Mediaterre

   

"Dieu veut que nous vivions dans un jardin, pas dans un désert"


Le plan de l'Union européenne (UE) visant à sauver le Protocole de Kyoto, peut être confronté à son plus grand obstacle dans le monde en développement. 

Abias Huongo, l'un des négociateurs pour l'Angola, affirme que les blocs de pays en développement dont il fait partie - y compris les groupes d'Afrique et des pays les moins avancés - ne sont pas encore capables d'exprimer leur soutien pour un accord mondial juridiquement contraignant. 

"Nos partenaires ont besoin d'assumer leurs responsabilités, et ils fuient leurs engagements", a-t-il déclaré à IPS le premier jour de la 17ème Conférence des parties (COP 17) des Nations Unies - la réunion annuelle internationale convoquée à Durban, en Afrique du Sud, pour essayer de faire des progrès dans la lutte contre les changements climatiques. 

Dans une conférence préliminaire, la délégation de l'UE - considérée comme la plus enthousiaste au sujet d'une deuxième période d'engagement - a souligné qu'elle n'était pas disposée à s'engager à moins que le reste du monde ait convenu d'un accord climatique mondial. 

"Le problème est que Kyoto seul ne peut pas s'attaquer aux défis climatiques auxquels nous sommes tous confrontés", a souligné Tomasz Chruszczow, un membre de la délégation. "Nous voulons que ce cadre et 100 pour cent de ceux qui en émettent couvrent 100 pour cent des émissions mondiales". 

L'UE veut voir un accord finalisé d'ici à 2015, et opérationnel d'ici à 2020 au plus tard. 

Durban représente un point crucial de prise de décisions pour la lutte mondiale contre les changements climatiques - que plusieurs organisations de la société civile et des nations en développement considèrent comme une question de vie ou de mort. 

"Les choses semblent toujours impossibles jusqu'à ce qu'elles soient faites". Ces mots de Nelson Mandela ont été repris par Christiana Figueres, responsable des affaires climatiques à l'ONU, à la plénière d'ouverture de la COP 17. 

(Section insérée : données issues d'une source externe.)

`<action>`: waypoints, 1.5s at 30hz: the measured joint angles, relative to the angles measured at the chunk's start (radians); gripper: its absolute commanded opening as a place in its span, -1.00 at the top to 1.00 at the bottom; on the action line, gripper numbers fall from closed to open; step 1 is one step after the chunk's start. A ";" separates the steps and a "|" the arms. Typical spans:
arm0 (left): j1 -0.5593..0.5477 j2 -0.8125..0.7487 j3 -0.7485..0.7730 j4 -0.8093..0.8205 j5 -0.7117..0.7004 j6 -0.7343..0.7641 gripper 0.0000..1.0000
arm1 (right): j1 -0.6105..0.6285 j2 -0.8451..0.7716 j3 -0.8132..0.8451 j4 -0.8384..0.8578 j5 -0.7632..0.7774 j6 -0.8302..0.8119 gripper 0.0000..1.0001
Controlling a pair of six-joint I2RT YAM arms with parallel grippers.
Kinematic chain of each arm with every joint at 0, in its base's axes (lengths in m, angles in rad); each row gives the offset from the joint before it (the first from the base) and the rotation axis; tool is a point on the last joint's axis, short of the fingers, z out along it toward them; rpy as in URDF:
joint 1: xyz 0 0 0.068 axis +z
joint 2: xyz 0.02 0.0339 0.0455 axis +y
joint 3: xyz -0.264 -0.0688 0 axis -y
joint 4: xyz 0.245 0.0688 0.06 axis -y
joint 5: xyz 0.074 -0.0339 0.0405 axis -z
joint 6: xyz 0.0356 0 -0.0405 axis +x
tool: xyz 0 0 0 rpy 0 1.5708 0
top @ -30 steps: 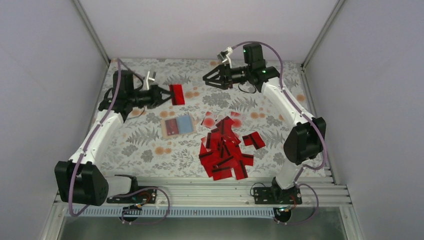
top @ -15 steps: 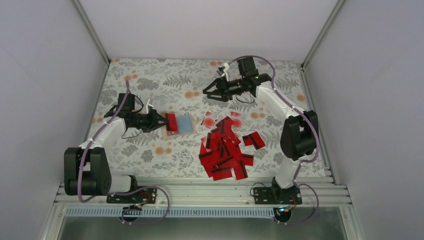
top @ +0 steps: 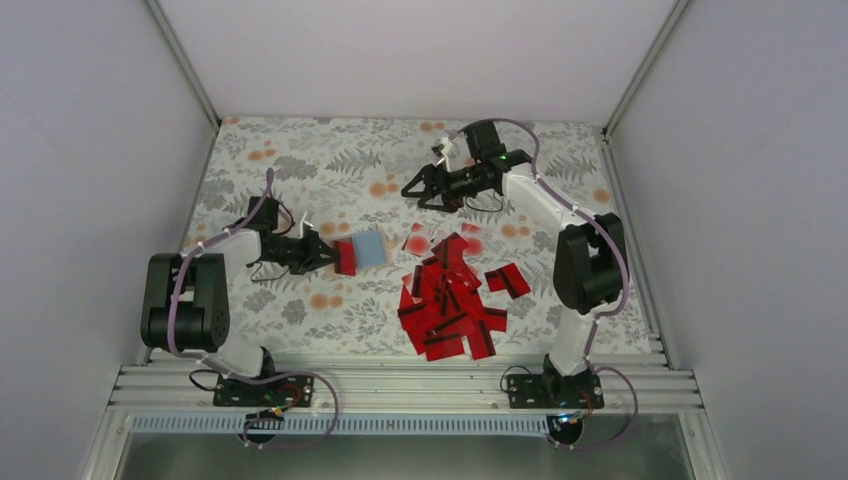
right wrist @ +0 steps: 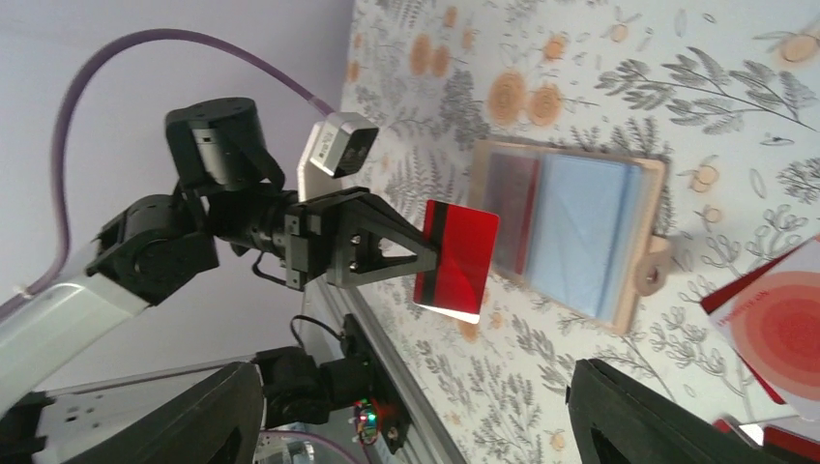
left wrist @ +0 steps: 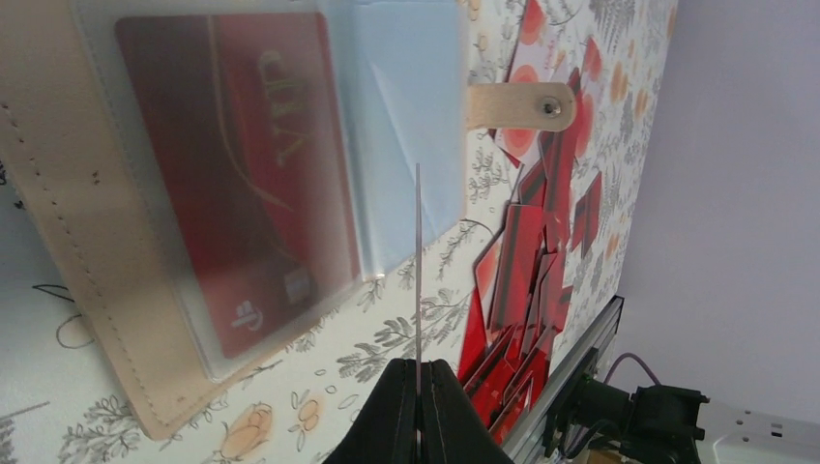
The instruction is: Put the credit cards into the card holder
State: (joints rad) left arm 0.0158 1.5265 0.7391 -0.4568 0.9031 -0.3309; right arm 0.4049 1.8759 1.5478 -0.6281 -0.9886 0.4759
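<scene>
Beside the card holder (right wrist: 580, 227), left pincer (right wrist: 425, 256) is clamping one credit card (right wrist: 456, 259); right pincer (top: 412, 194) is gaping empty. Any tilt is risking a jam at the sleeve (left wrist: 401, 116).

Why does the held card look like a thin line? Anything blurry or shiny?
Left wrist view: the credit card is seen edge-on; the card holder sleeve hazes the stored card. Right wrist view: its fingers are dark and soft-edged. Top view: even light, soft shadows.
</scene>
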 measured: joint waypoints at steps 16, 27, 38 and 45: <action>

Dans les années précédentes, les COP ont été en proie à la frustration, la méfiance et au désespoir. Mais les négociations de l'année dernière à Cancun ont réussi à alléger une partie du fardeau de la déception post-Copenhague. 

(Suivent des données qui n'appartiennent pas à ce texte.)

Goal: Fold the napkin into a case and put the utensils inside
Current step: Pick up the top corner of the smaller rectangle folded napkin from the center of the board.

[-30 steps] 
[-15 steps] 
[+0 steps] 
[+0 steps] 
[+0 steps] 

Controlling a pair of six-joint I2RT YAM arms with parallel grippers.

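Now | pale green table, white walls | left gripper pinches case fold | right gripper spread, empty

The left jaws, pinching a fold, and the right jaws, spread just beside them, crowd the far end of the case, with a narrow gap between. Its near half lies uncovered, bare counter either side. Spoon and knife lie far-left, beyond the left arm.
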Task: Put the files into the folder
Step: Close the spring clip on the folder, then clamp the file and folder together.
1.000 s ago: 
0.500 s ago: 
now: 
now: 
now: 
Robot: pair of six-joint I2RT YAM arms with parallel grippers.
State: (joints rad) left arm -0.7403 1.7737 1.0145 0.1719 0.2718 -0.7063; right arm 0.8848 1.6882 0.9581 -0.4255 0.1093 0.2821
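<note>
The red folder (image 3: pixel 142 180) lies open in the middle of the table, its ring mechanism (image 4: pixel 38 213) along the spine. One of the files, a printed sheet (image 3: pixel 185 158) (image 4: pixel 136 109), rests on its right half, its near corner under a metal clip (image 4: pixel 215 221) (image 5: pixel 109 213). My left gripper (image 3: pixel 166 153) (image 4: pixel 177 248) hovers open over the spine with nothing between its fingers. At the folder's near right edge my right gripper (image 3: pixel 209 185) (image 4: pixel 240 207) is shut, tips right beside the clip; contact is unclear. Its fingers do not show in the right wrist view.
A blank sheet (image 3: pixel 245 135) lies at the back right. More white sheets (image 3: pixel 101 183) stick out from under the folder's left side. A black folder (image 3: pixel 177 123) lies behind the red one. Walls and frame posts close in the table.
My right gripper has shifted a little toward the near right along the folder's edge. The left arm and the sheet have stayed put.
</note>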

Cette année, plus de 15.000 délégués sont arrivés sur la côte d'Afrique du Sud un peu plus optimistes sur des possibilités. Mais avec cet espoir, vient la responsabilité. 

La première période d'engagement du Protocole de Kyoto prend fin en décembre 2012, et en l'absence de nouveaux engagements des pays développés, le monde sera laissé dépourvu de tout cadre juridiquement contraignant sur les émissions. 

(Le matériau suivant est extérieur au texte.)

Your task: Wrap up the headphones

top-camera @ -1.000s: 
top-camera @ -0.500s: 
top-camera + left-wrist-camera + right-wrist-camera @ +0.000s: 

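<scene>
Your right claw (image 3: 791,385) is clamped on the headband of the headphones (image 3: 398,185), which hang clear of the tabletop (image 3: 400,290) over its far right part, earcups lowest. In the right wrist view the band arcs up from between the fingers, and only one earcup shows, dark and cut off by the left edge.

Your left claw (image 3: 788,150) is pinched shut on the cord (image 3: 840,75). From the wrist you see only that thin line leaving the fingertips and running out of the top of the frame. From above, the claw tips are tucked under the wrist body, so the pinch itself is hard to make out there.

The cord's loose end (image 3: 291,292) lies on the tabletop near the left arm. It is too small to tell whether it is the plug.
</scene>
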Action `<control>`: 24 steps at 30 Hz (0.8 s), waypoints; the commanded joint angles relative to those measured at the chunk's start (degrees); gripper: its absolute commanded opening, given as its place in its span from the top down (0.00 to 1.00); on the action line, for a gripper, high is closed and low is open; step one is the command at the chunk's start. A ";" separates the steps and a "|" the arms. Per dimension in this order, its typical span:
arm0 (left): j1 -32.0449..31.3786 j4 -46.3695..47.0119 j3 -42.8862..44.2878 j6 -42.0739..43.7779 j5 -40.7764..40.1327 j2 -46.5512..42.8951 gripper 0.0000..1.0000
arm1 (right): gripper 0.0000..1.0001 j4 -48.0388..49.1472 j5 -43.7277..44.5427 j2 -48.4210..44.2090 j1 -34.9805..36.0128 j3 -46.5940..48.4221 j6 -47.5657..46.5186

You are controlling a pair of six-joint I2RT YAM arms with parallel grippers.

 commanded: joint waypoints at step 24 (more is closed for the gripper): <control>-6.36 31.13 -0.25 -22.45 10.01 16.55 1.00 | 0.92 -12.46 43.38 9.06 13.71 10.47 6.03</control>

Les pays en développement veulent que Kyoto réussisse, a indiqué Huongo. 

"Nous sommes en Afrique, et nous ne voulons pas qu'il meure sur notre continent", a-t-il ajouté. 

Il a affirmé qu'il y aurait des discussions autour d'un nouvel accord juridiquement contraignant, mais que les issues restent opaques. 

Huongo a déclaré à IPS que le monde développé doit être également plus souple avec ses exigences financières pour améliorer l'accès au financement climatique pour les pays qui en ont le plus besoin. Il a indiqué que l'Angola a aussi besoin d'aide au renforcement des capacités pour combattre ses vulnérabilités. 

Déjà, plusieurs pays - y compris le Japon, la Russie et le Canada - ont exprimé leur réticence à signer une seconde fois l'accord. Les médias nationaux indiquent que le Canada se prépare à annoncer son retrait de l'accord après que les négociations de la COP 17 ont été accueillies avec consternation. 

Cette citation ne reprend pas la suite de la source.